Safety & Interactions

At doses consistent with traditional medicinal use, Glycyrrhiza uralensis root extracts demonstrate low direct hepatocellular toxicity, with no lactate dehydrogenase (LDH) release detected in hepatocytes exposed to active flavonoid concentrations in vitro, suggesting a favorable therapeutic index at pharmacologically relevant doses. Chronic or high-dose use of non-deglycyrrhizinated preparations carries risk of pseudohyperaldosteronism due to glycyrrhizin's inhibition of 11β-hydroxysteroid dehydrogenase type 2, leading to sodium retention, hypokalemia, hypertension, and edema; the European Medicines Agency cautions against daily intake exceeding 100 mg glycyrrhizin.
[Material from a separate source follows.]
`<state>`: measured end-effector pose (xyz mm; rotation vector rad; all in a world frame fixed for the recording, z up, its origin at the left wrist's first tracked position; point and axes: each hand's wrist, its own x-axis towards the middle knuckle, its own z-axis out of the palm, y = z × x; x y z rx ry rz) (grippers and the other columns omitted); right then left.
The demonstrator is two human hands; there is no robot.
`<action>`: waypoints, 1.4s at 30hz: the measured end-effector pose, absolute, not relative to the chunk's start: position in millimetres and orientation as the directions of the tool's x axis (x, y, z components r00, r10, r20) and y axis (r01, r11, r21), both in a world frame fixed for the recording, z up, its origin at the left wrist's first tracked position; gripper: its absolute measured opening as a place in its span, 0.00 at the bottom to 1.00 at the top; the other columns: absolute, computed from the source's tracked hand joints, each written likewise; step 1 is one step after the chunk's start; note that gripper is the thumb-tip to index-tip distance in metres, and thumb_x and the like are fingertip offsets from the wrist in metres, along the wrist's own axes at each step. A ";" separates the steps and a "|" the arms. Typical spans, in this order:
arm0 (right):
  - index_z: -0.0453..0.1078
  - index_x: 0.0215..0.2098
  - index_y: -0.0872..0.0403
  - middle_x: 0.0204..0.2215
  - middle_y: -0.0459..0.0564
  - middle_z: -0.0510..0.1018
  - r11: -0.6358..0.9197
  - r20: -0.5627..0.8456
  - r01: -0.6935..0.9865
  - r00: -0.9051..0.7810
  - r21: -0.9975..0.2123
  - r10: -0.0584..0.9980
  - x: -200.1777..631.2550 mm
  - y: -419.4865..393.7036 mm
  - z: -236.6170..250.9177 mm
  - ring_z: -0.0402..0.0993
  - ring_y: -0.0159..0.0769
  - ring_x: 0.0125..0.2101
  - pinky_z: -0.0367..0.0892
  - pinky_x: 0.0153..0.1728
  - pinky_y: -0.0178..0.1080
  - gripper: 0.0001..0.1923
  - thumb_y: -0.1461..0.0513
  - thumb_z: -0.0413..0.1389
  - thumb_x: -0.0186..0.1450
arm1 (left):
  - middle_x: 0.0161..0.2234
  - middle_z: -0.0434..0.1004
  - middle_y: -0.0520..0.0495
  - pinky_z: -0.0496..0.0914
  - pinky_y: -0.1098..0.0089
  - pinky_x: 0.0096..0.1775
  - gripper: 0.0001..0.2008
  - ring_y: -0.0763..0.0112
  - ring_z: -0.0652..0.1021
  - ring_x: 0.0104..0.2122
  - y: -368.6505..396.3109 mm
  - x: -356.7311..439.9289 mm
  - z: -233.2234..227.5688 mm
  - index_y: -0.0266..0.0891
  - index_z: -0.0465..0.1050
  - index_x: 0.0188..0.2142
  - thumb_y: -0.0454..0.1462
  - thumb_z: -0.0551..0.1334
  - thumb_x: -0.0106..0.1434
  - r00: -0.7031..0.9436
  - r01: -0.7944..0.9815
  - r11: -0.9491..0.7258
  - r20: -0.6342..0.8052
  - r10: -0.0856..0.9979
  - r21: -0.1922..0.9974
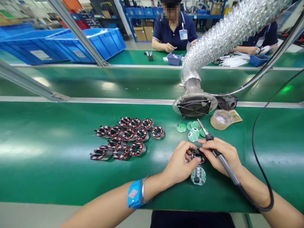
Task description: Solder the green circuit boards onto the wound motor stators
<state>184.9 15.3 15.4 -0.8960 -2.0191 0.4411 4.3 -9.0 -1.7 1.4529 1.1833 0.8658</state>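
My left hand (179,163) is closed around a motor stator (201,158), a ring with red and black windings, held just above the green bench. In my right hand (224,153) lies a soldering iron (224,163), its tip pointing up and away from me. The right thumb and index finger also reach to the top of the stator; what they pinch there is mostly hidden. Just below the hands a round circuit board (198,176) rests with its components upward. Several more green round boards (193,135) are scattered beyond the hands.
Several stators (128,135) stand grouped on the bench (59,177) to the left. A fume extractor (195,107) hangs ahead on a silver duct, beside a round solder container (221,119). The iron's black cable (257,158) loops at the right. Two co-workers sit opposite.
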 end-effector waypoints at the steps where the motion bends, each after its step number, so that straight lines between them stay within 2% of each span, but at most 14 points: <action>1: 0.70 0.40 0.49 0.39 0.48 0.82 0.658 0.563 0.453 -0.344 -0.602 0.752 182.4 13.8 15.6 0.80 0.35 0.36 0.75 0.38 0.38 0.11 0.70 0.58 0.62 | 0.38 0.64 0.49 0.72 0.72 0.33 0.11 0.72 0.71 0.35 -10.3 4.7 -2.3 0.38 0.69 0.39 0.34 0.64 0.56 0.244 0.196 0.028 -0.076 0.967 0.980; 5: 0.70 0.40 0.49 0.36 0.46 0.82 0.601 0.531 0.517 -0.297 -0.609 0.794 179.8 9.7 18.2 0.79 0.33 0.35 0.74 0.38 0.34 0.11 0.70 0.56 0.64 | 0.38 0.65 0.48 0.73 0.71 0.34 0.11 0.70 0.71 0.37 -14.6 7.1 -5.3 0.38 0.70 0.39 0.32 0.64 0.54 0.191 0.115 0.089 -0.110 0.975 0.989; 7: 0.70 0.41 0.49 0.36 0.46 0.81 0.601 0.492 0.529 -0.349 -0.599 0.798 182.7 7.0 21.9 0.79 0.33 0.34 0.74 0.37 0.34 0.11 0.69 0.56 0.64 | 0.38 0.65 0.47 0.73 0.72 0.34 0.12 0.70 0.71 0.38 -16.2 8.1 -6.3 0.38 0.70 0.40 0.31 0.63 0.54 0.174 0.099 0.091 -0.107 0.979 0.991; 12: 0.67 0.49 0.51 0.45 0.52 0.79 0.626 0.363 0.512 -0.524 -0.588 0.770 193.9 -1.8 29.4 0.76 0.38 0.40 0.73 0.42 0.40 0.16 0.66 0.59 0.62 | 0.40 0.66 0.46 0.73 0.71 0.36 0.14 0.69 0.71 0.40 -19.0 9.3 -6.4 0.38 0.69 0.42 0.28 0.59 0.55 0.168 0.117 0.061 -0.081 0.983 0.991; 16: 0.66 0.49 0.50 0.45 0.53 0.78 0.644 0.337 0.528 -0.565 -0.554 0.753 196.8 -3.4 26.2 0.73 0.38 0.36 0.73 0.37 0.42 0.16 0.65 0.58 0.64 | 0.41 0.67 0.45 0.74 0.69 0.38 0.15 0.68 0.72 0.41 -20.0 10.3 -5.5 0.37 0.69 0.42 0.27 0.59 0.54 0.153 0.092 0.092 -0.105 0.983 0.991; 18: 0.66 0.49 0.49 0.45 0.53 0.78 0.642 0.342 0.531 -0.558 -0.553 0.756 196.9 -2.2 23.3 0.72 0.39 0.36 0.73 0.37 0.43 0.15 0.65 0.58 0.64 | 0.41 0.68 0.44 0.74 0.68 0.38 0.14 0.68 0.73 0.41 -20.2 10.9 -5.0 0.36 0.68 0.41 0.28 0.60 0.54 0.144 0.065 0.130 -0.138 0.980 0.989; 24: 0.65 0.46 0.47 0.46 0.52 0.77 0.587 0.296 0.523 -0.538 -0.618 0.790 203.8 3.4 18.2 0.70 0.43 0.46 0.71 0.46 0.48 0.14 0.63 0.60 0.63 | 0.39 0.69 0.46 0.75 0.68 0.39 0.10 0.69 0.75 0.40 -18.6 10.8 -5.8 0.35 0.67 0.38 0.28 0.60 0.55 0.163 0.029 0.193 -0.195 0.967 0.981; 29: 0.65 0.46 0.47 0.46 0.50 0.77 0.586 0.281 0.453 -0.576 -0.671 0.768 208.3 5.2 15.7 0.71 0.41 0.47 0.71 0.46 0.45 0.15 0.62 0.61 0.63 | 0.38 0.69 0.46 0.75 0.69 0.38 0.10 0.70 0.76 0.38 -16.8 9.9 -7.7 0.35 0.68 0.37 0.27 0.60 0.55 0.173 0.006 0.185 -0.183 0.968 0.983; 37: 0.65 0.47 0.47 0.46 0.52 0.77 0.538 0.231 0.496 -0.551 -0.681 0.802 206.0 3.8 16.8 0.72 0.41 0.46 0.71 0.46 0.46 0.16 0.62 0.61 0.62 | 0.38 0.67 0.49 0.76 0.71 0.35 0.06 0.75 0.76 0.33 -16.4 9.3 -10.0 0.35 0.69 0.34 0.29 0.61 0.55 0.185 -0.001 0.128 -0.125 0.975 0.992; 42: 0.66 0.46 0.47 0.45 0.52 0.77 0.513 0.213 0.481 -0.548 -0.711 0.809 206.8 4.8 18.4 0.74 0.40 0.45 0.72 0.45 0.43 0.16 0.61 0.62 0.61 | 0.38 0.67 0.49 0.76 0.72 0.35 0.06 0.74 0.76 0.35 -16.4 7.5 -6.2 0.36 0.69 0.34 0.30 0.62 0.55 0.210 0.037 0.109 -0.115 0.971 0.993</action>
Significant drug interactions arise from CYP450 modulation: G. uralensis constituents inhibit CYP1A2, CYP2D6, and CYP3A4 at 25–50 μM in HepG2 cells and activate PXR-mediated CYP3A induction, creating bidirectional interaction potential with drugs including warfarin, statins, lidocaine, oral contraceptives, and corticosteroids. Contraindications include known hypertension, hypokalemia, renal insufficiency, congestive heart failure, liver cirrhosis, and pregnancy (due to potential estrogenic and cortisol-potentiating effects); lactation safety has not been established for concentrated extracts.